Another thing to consider when doing database migrations is what can be referred to as rolling upgrades. These kinds of deployments are common when you don't want your end user to experience any downtime, or at least very little downtime.

Here is an example of a rolling upgrade for our organization's customer database.

When we start, we have a running system with one database and two servers. We have a load balancer in front of the two servers.

We are going to roll out a change to the database schema, which also affects the servers. We are going to split the customer name field in the database into two separate fields, first name and surname.

This is an incompatible change. How do we minimize downtime? Let's look at the solution:

1. We start out by doing a database migration that creates the two new name fields and then fills these new fields by taking the old name field and splitting the field into two halves by finding a space character in the name. This was the initial chosen encoding for names, which wasn't stellar. This is why we want to change it.

   This change is so far backward compatible, because we didn't remove the name field; we just created two new fields that are, so far, unused.

2. Next, we change the load balancer configuration so that the second of our two servers is no longer accessible from the outside world. The first server chugs along happily, because the old name field is still accessible to the old server code.
3. Now we are free to upgrade server two, since nobody uses it.

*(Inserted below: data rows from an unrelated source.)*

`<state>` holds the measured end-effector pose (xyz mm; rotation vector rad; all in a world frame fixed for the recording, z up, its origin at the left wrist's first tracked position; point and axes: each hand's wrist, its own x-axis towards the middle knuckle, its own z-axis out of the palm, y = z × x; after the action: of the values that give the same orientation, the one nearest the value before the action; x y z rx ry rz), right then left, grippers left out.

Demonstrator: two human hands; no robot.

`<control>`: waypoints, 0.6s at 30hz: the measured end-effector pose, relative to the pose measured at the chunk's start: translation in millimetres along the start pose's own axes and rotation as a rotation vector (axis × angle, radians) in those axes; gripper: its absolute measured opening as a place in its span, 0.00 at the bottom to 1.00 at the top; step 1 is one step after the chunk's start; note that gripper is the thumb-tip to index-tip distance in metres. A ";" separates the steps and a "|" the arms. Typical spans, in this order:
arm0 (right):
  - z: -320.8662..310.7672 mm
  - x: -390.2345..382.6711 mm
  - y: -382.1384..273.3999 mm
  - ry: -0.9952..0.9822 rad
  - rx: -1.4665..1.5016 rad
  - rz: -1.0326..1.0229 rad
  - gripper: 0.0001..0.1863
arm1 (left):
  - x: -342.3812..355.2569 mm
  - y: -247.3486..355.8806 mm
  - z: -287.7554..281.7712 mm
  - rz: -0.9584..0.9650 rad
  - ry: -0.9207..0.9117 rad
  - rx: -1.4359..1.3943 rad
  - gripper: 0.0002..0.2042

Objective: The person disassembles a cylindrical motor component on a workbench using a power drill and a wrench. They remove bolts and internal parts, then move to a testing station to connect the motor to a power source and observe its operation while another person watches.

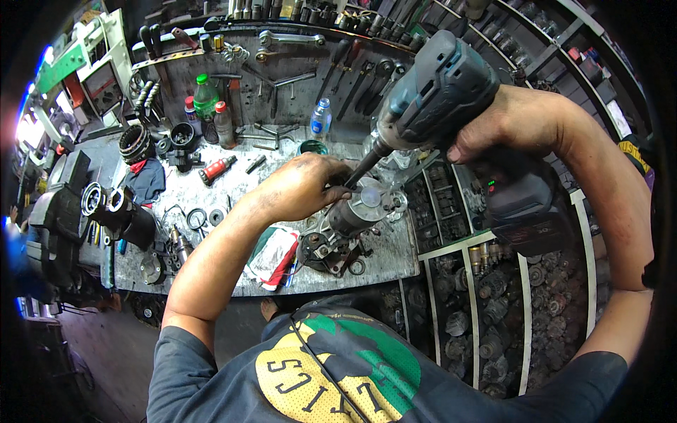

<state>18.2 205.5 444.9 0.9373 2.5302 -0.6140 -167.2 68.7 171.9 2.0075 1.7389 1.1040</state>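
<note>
My right hand (486, 127) grips a cordless impact wrench (434, 88), raised at the right, with its dark battery hanging below the wrist. From its nose a long dark bit (367, 166) slants down and left to the starter motor (352, 215). The motor stands upright near the bench's front edge, its round metal cap uppermost. At the motor's upper left edge is my left hand (307, 185), fingers curled in beside the bit's lower end. Those fingers hide the bit's tip and whatever they pinch.
A red-and-white cloth (276, 257) lies left of the motor on the worn workbench (247, 190). Further left are a red cylindrical part (217, 170), a dark motor housing (130, 222) and a bench vise (56, 211). Bottles (205, 99) stand behind; parts shelves (486, 296) fill the right.
</note>
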 end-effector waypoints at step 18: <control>51.6 -55.2 200.9 0.355 0.717 -0.487 0.36 | 8.7 38.9 24.3 -0.188 0.410 -0.388 0.11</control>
<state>203.5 287.7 374.4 0.6549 2.9207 -1.7172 -122.3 73.9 183.6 1.4291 1.6760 1.7188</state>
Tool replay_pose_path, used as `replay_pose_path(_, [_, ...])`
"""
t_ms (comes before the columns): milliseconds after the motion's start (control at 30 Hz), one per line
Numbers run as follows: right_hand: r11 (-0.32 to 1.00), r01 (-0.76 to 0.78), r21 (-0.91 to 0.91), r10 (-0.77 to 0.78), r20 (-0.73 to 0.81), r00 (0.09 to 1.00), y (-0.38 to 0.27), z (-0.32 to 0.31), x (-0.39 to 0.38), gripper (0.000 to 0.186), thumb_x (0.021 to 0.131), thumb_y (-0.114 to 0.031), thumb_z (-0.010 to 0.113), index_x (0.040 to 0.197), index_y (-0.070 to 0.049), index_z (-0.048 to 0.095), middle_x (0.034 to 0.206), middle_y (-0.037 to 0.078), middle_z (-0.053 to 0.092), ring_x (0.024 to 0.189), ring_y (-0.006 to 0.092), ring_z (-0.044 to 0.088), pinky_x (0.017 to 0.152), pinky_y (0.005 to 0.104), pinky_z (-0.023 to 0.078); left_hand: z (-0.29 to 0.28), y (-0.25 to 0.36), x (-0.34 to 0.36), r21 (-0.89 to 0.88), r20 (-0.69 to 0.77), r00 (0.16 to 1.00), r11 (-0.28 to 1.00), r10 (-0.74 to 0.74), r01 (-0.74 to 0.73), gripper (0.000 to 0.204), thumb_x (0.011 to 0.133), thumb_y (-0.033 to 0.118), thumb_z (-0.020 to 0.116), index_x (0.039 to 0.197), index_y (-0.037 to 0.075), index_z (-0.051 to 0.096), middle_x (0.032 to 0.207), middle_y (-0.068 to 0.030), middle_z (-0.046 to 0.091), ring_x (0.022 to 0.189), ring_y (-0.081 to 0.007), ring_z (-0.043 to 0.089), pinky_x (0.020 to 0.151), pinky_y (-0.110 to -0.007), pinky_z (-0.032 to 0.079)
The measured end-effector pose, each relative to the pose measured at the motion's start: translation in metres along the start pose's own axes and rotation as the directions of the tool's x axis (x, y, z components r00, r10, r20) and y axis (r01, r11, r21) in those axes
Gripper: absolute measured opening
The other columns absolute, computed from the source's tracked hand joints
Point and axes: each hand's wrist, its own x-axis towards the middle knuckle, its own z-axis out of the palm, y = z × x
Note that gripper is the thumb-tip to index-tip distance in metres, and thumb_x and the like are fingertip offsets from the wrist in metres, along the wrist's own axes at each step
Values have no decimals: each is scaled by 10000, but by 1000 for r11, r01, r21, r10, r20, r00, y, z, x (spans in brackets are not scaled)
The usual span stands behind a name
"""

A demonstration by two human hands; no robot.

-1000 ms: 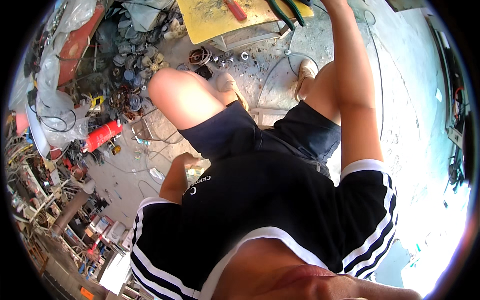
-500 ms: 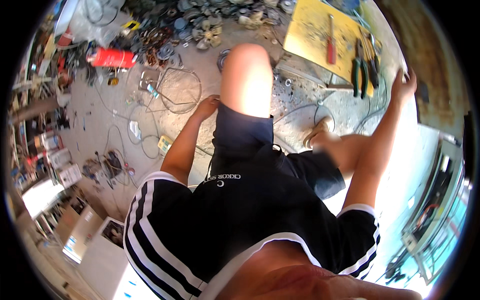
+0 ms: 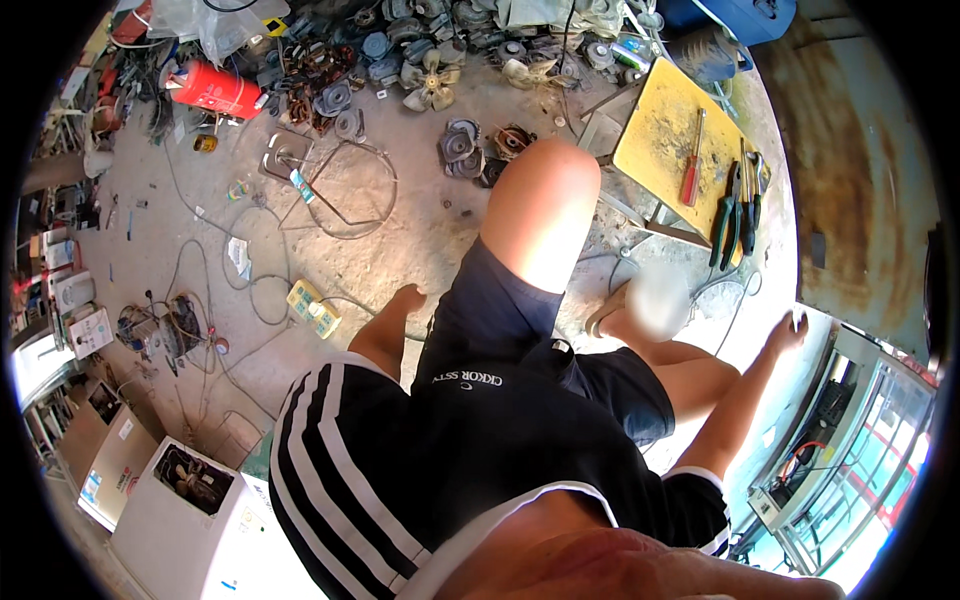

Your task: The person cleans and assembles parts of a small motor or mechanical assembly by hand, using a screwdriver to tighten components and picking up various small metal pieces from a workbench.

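My left hand [image 3: 408, 298] hangs low beside my left thigh, above the concrete floor. Its fingers are too small and blurred to make out. Out to the right, my right hand [image 3: 788, 335] hangs near the lower edge of a rusty panel [image 3: 860, 150]. Its thumb and fingers stand a little apart with a bright gap between them, and I see nothing held. Ahead of it is a low stool with a yellow top [image 3: 665, 120]. On the stool lie a red-handled screwdriver [image 3: 691, 175] and dark-handled pliers [image 3: 727, 220], with more hand tools beside them.
Motor parts and fan blades [image 3: 432, 82] are heaped along the far side. A red cylinder [image 3: 215, 90] lies at far left. A wire ring frame [image 3: 350, 190], a yellowish power strip [image 3: 313, 308] and loose cables are on the floor. A white box [image 3: 185, 520] stands at lower left.
My view has shifted, so the stool and its tools appear lower and farther right. Both hands hang lower in the picture; the left hand shows apart from the knee.
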Motion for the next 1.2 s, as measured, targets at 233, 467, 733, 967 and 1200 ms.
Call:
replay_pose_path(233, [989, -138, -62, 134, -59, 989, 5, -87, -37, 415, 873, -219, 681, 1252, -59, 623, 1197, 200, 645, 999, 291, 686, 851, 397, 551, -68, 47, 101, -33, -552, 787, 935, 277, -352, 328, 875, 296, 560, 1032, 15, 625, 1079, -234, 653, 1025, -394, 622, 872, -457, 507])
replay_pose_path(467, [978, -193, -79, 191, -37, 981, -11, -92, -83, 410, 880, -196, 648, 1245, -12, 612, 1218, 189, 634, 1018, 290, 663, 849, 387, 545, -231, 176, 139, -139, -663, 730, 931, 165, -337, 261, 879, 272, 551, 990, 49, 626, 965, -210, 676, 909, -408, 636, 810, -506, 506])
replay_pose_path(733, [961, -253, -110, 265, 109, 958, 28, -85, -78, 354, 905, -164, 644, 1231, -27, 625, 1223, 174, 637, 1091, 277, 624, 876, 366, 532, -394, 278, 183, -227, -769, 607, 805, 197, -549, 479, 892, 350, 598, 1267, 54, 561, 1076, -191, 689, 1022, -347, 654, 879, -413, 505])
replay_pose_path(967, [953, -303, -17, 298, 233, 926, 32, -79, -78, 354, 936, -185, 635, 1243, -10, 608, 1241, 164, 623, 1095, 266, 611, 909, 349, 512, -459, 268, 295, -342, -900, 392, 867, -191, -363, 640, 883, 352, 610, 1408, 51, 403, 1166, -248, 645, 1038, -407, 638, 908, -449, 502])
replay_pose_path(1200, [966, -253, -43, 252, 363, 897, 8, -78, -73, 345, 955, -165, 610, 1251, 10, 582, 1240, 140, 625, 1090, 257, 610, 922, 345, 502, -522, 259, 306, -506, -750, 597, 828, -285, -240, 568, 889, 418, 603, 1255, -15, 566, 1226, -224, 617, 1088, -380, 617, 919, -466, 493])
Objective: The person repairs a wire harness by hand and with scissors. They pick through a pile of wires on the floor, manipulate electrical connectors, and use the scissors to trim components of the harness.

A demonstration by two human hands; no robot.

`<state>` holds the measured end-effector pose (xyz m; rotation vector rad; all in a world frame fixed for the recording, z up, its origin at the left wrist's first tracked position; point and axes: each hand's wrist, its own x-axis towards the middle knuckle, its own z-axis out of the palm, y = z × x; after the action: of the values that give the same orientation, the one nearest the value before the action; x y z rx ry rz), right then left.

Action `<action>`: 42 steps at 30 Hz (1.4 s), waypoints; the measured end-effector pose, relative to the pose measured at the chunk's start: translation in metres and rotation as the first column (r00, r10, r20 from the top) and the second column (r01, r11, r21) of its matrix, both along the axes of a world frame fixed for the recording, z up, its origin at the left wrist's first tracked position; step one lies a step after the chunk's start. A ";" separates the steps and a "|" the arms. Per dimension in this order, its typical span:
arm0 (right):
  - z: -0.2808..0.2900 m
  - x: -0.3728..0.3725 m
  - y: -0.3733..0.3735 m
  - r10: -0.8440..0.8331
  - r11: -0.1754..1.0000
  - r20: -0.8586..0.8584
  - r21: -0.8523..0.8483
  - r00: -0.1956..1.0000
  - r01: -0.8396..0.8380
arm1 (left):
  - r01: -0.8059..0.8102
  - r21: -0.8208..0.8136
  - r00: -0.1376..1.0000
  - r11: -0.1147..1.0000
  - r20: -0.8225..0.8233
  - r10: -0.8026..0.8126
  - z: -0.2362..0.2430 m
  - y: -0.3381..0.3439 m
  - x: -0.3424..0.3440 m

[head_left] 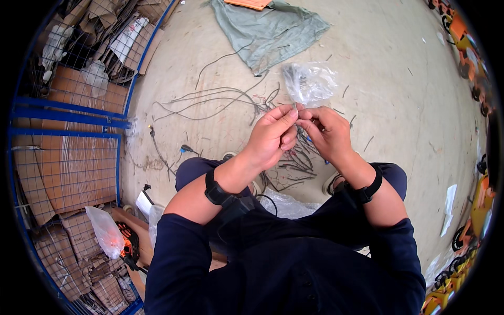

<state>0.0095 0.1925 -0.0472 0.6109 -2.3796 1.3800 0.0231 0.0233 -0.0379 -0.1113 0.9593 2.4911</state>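
Note:
My left hand (pixel 274 134) is closed, its thumb and forefinger pinching what looks like the end of a thin grey cable (pixel 295 106). Right against it, my right hand (pixel 331 132) pinches at the same spot, fingertips close to the left thumb. Much of the cable is hidden by the fingers. Below and between the hands, a loose pile of dark cut cables (pixel 299 163) lies on the floor between my feet. Longer grey cables (pixel 210 97) spread out to the left. Just beyond my fingertips lies a crumpled clear plastic bag (pixel 311 84).
A grey-green cloth sack (pixel 265 34) lies farther off, with an orange flat piece (pixel 249 4) on it. Blue wire cages (pixel 71 113) with cardboard stand at the left. Yellow and orange wheeled things (pixel 480 205) line the right edge. A blue-tipped black connector (pixel 187 149) lies near my left knee.

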 end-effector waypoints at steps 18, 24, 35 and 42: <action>0.033 -0.014 0.031 0.343 0.906 0.712 -0.424 0.613 -0.015 | 0.196 -0.237 0.976 0.952 -0.047 -0.213 0.005 0.002 0.005; 0.030 -0.009 0.025 0.257 0.905 0.642 -0.423 0.722 0.054 | 0.228 -0.255 0.964 0.940 -0.075 -0.254 0.006 0.001 0.003; 0.068 -0.012 0.050 0.342 0.938 0.212 -0.030 0.915 -0.344 | 0.195 -0.116 0.979 0.974 -0.039 -0.201 0.008 -0.009 -0.003; 0.047 -0.016 0.049 0.400 0.909 0.174 0.045 0.900 -0.414 | 0.265 -0.189 0.959 0.945 -0.052 -0.279 0.007 -0.005 -0.002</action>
<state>-0.0063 0.2417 -0.0002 1.1142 -2.5439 1.5519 0.0210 0.0182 -0.0311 0.0587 1.1484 2.1669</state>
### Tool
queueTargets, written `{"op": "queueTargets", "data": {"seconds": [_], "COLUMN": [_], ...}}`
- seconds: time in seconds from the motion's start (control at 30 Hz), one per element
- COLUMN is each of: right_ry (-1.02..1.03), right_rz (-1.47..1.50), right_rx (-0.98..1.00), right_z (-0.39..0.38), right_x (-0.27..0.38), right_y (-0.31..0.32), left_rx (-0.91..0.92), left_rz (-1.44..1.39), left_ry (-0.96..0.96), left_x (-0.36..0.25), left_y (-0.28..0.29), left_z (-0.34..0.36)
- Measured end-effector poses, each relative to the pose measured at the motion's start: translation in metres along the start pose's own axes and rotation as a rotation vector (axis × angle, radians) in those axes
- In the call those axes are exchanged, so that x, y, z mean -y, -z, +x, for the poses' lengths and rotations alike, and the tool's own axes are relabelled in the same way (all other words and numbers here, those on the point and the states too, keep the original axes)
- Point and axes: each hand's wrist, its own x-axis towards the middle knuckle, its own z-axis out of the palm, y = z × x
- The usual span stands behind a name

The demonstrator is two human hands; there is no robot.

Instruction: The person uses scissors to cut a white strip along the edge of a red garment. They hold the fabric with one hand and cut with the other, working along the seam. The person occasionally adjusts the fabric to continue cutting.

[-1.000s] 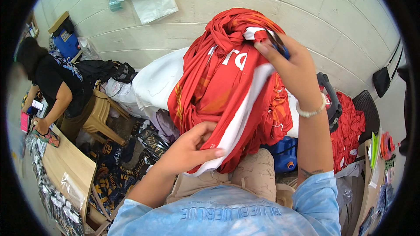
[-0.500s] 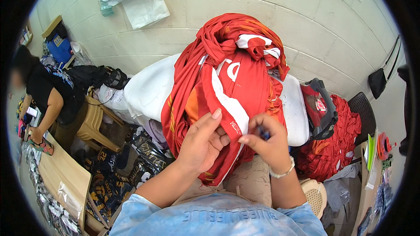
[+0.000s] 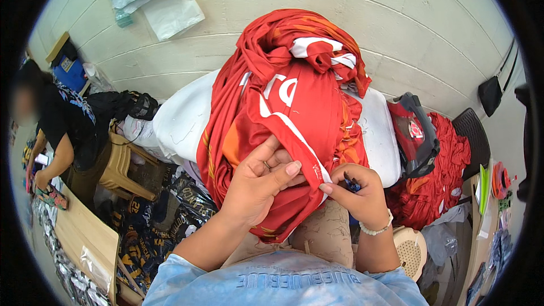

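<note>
A large heap of red garments [image 3: 323,107], with white and orange patches, rises in front of me and reaches down to my lap. My left hand [image 3: 252,187] is curled at a red strip with a white band, its thumb over the bent fingers; part of its grip is hidden. Close beside it, my right hand [image 3: 365,192] pinches the same strip's edge between thumb and forefinger. Tucked within the right fingers is a small dark blue tool [image 3: 352,185], too covered to name.
White padded surface [image 3: 184,116] under the heap. At right, a grey-and-red plastic case [image 3: 413,133], more red cloth [image 3: 422,198] and a beige stool [image 3: 409,252]. At left, a tan chair [image 3: 127,164], dark packaged clothes [image 3: 150,221], a wooden board [image 3: 85,235] and another person [image 3: 71,119].
My view has shifted slightly. The left thumb has moved down and right along the strip, and the right hand has turned a little, showing more of the dark tool.
</note>
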Motion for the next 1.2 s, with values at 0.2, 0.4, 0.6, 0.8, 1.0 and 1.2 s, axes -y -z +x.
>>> {"op": "queueTargets", "data": {"seconds": [0.2,0.4,0.6,0.8,1.0,1.2], "right_ry": [0.005,-0.105,0.048,0.249,0.265,0.279], "right_rz": [-0.086,0.051,-0.139,-0.158,-0.192,-0.215], "right_rx": [0.069,-0.032,-0.094,-0.199,-0.252,-0.260], "right_z": [-0.003,-0.006,-0.012,-0.011,-0.011,-0.014], "right_x": [0.001,-0.002,-0.003,-0.007,-0.006,-0.004], "right_y": [0.007,0.009,0.002,-0.018,-0.025,-0.028], "left_rx": [-0.064,-0.157,-0.154,-0.113,-0.151,-0.121], "left_rz": [-0.073,0.001,0.034,0.013,0.022,0.016], "left_ry": [0.125,0.089,0.063,0.018,0.025,-0.019], "left_x": [0.010,0.016,0.013,0.009,0.006,0.009], "left_y": [0.002,-0.001,-0.005,-0.007,-0.008,-0.007], "left_z": [0.006,0.006,0.000,-0.003,-0.007,-0.007]}}
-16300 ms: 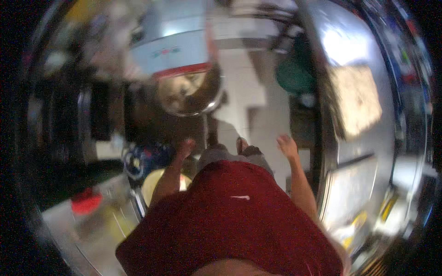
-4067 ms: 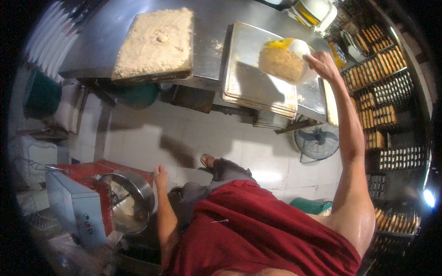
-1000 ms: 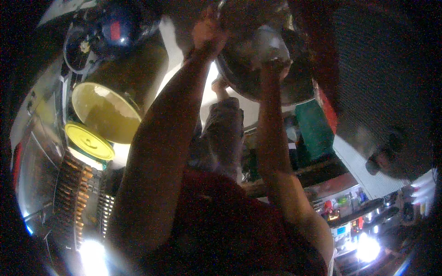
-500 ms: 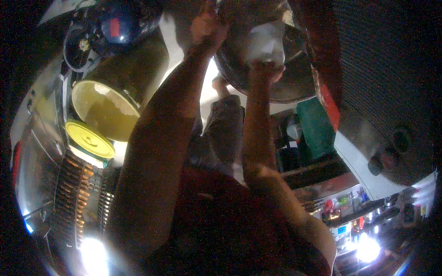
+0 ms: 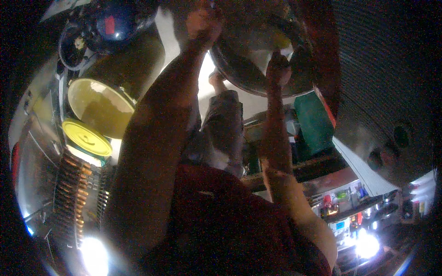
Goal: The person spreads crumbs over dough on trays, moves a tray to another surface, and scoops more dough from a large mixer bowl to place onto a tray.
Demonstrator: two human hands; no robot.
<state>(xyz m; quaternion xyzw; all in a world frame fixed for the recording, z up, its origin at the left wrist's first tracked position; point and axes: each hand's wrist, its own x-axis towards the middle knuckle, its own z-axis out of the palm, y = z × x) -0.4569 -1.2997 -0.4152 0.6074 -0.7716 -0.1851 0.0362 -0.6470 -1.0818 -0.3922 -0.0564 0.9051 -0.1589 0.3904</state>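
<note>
A large round dark metal pot (image 5: 244, 66) lies tipped with its mouth toward me, at the upper middle of the view. My left hand (image 5: 202, 25) is closed at the left edge of its rim, fingers partly lost in the dark. My right hand (image 5: 279, 71) reaches inside the pot mouth with its fingers curled. Past its knuckles a small pale patch and a dark shape show, too blurred to name. What the right hand grips, if anything, cannot be told.
At left stand a yellowish bucket (image 5: 99, 103), its yellow lid (image 5: 87, 137) and a rack (image 5: 76, 198). A dark blue rounded object (image 5: 115, 27) is at the upper left. A green box (image 5: 313, 122) and a corrugated panel (image 5: 363, 168) stand at right. My bare foot (image 5: 216, 78) is below the pot.
My right hand has moved right within the pot mouth. The white piece seen at its fingers before is mostly out of sight. My left hand stays at the rim.
</note>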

   After the upgrade, we start it, and it is also happy because it uses the two new database fields.

4. At this point, we can again switch the load balancer configuration such that server one is not available, and server two is brought online instead. We do the same kind of upgrade on server one while it is offline. We start it and now make both servers accessible again by reinstating our original load balancer configuration.

Now, the change is deployed almost completely. The only thing remaining is removing the old name field, since no server code uses it anymore.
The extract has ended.